My son has managed to drive a teacher to unprofessional behaviour due to his AS, and she was sorry afterwards but it still happened and needed addressing.

elmofan Sun 20-Sep-09 09:41:04

hi suiledonn , ah your poor dd , this is a tricky situation but i would believe your lo , i agree with marymotherofcheeses approach , tell the teacher exactly what your dd has told you then stop talking & wait for the teachers explanation , watch her reaction carefully & if you are not happy with the teachers response go talk to the manager , sorry you are having to deal with this so soon after your lo started playschool , i have been wondering how she was getting on as you helped me out on my thread with my worries over my dd starting smile

suiledonn Sun 20-Sep-09 09:41:06

No.
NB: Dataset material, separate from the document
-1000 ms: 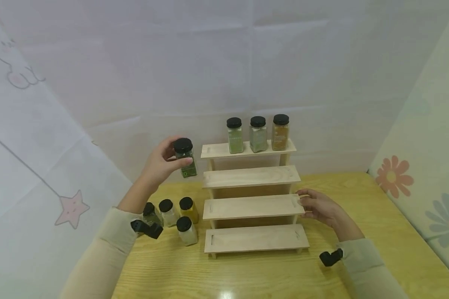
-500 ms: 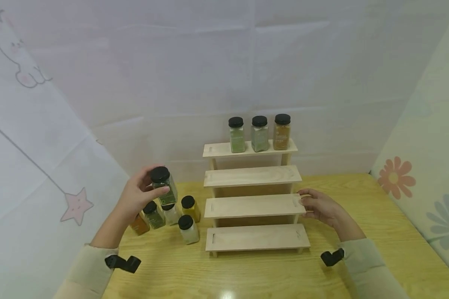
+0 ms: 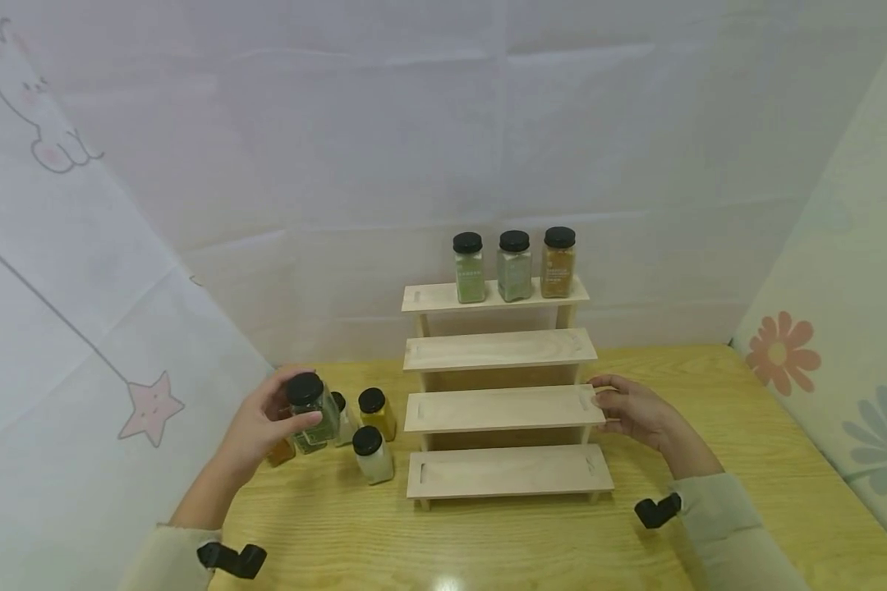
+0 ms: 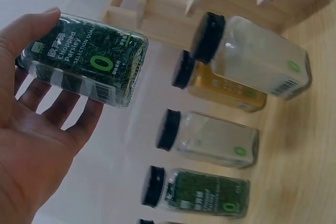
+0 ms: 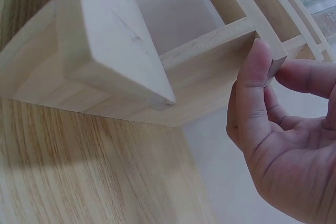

No smacking at home and the only other person who occasionally minds her is MIL and no smacking there either. It hadn't occured to me that someone else could have smacked/bumped her in the line. That could be an explanation as she isn't used to rough and tumble with other children and is treated very gently at home.

I think I will go in tomorrow and speak directly to the teacher. I will take the light hearted approach and see how it goes.
Hoping to send her to reception in this school next year so don't want to do anything rash but at the same time I don't want to disregard dd's feelings.

DD doesn't need to go in tomorrow. She can do Tues, Wed, Thur instead if I am happy to send her.

Starting parenting class next week as DH and I are really struggling with discipline, routine etc.

purepurple Sun 20-Sep-09 09:43:24

Good luck with your parenting classes, OP.

suiledonn Sun 20-Sep-09 09:44:57

Hi elmofan, I was hoping to run into you again. Forgot to watch the other thread to give you an update.

How is your dd getting on? Has she settled in?